First time that a doctor recognized infantile paralysis as a separate disease was in England in 1784. First known case in the U.S. was in 1841. Vermont had the first U.S. epidemic, with 132 cases, in 1894. In 1907 and 1908 New York City had 2,000 cases, 130 deaths. In 1916 occurred the nation’s worst epidemic of the disease. New York City had 8,928 cases, of whom 27% died. That year 7,130 children died of infantile paralysis in the U.S. In 1921 Franklin Delano Roosevelt contracted the disease. In 1931 Brooklyn was terrified by an epidemic which laid 4,000 children low. Last summer California suffered an epidemic, with 1,300 children mildly affected (TIME, July 16).
Infantile paralysis, also called poliomyelitis, is caused by a virus which destroys muscle-controlling nerves, mostly in the spinal cord. Eighty percent of cases occur in children under ten years, 98% in children under 15 years. The U.S. contains 37,000,000 boys and girls under 15 years.
The disease’s mortality rate runs up as high as 30%. Once a person is infected, the only specific treatment has been to inject him with “convalescent” serum taken from someone who has survived an attack of the disease. Not all survivors show signs of paralysis. And not all of the paralyzed are permanently so. If a paralyzed muscle twitches when the doctor applies an electric current to it, the nerve is not entirely destroyed. By careful training the muscle can learn to work again. If the nerve is dead, the muscle wastes away and never recovers. President Roosevelt will probably never again walk without braces but by persistent effort, massages and Warm Springs water he has trained the withered muscles of his legs to take up part of their duties.
Hope of conquering infantile paralysis first arose in 1910 when Dr. Simon Flexner of the Rockefeller Institute for Medical Research discovered the virus which causes the disease. He found it in the mucous membranes of the nose and throat, and suspected that it might exist along the olfactory nerve. Not until last year did Dr. Maurice Brodie of Manhattan and Dr. Arthur Roland Elvidge of McGill University discover that the virus did travel up the olfactory nerve to the brain, then to the spine.

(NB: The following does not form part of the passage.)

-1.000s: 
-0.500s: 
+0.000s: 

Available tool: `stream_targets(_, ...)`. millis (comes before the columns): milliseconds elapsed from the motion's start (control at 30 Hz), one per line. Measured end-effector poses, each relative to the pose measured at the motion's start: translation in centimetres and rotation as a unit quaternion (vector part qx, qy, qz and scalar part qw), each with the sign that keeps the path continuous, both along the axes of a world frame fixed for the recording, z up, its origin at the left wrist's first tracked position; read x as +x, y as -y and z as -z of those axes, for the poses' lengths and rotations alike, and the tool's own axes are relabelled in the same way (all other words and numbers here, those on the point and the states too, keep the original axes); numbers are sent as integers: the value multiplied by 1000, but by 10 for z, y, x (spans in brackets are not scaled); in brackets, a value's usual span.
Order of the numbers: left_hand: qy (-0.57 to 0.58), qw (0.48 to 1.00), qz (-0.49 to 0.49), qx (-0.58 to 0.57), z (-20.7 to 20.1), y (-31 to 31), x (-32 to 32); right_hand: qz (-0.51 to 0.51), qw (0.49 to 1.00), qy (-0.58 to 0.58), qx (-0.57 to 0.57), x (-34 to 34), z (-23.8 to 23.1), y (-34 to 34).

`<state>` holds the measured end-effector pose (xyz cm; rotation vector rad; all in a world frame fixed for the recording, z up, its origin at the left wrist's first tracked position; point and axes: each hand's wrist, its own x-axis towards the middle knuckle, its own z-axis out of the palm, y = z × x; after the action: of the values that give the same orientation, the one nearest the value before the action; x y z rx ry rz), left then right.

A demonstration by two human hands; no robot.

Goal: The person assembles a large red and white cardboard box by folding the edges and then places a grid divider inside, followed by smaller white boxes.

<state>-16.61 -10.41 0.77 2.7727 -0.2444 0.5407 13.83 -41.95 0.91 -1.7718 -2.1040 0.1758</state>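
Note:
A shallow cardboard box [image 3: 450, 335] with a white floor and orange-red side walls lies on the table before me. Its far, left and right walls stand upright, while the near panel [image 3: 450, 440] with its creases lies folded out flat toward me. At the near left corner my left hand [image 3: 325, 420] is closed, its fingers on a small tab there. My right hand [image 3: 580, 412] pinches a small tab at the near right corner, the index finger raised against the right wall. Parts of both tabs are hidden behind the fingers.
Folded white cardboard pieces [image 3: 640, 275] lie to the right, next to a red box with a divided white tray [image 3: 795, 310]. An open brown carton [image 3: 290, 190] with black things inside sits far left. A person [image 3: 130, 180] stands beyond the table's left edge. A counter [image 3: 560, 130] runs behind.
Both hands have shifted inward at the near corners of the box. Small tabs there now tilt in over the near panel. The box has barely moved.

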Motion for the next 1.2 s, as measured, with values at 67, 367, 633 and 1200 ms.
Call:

That discovery accelerated the search for a vaccine which could immunize children against infantile paralysis. Blood of persons who have survived the disease contains invisible substances called antibodies which neutralize the virus. Hence they are immune. When serum from such blood is injected into a child’s veins, the child also becomes immune.
But health officers cannot well goaround bleeding adults who have had the disease to obtain the base for a serum to immunize a whole community’s children. In the long hunt for a more practical serum none has been more assiduous than Dr. William Hallock Park, longtime director of the research laboratories of New York City’s Department of Health.
Early this year Dr. Brodie, who works on Dr. Park’s staff, discovered that, if he mashed the spinal cords of infected monkeys with formalin, the resultant mixture would immunize other monkeys against live virus.
To make certain that the long-sought vaccine was not harmful to humans, Drs. Park, Brodie and laboratory associates vaccinated themselves. Unharmed by their experiment, they decided to make the ultimate test on children. Two dozen were vaccinated, with their parents’ consent.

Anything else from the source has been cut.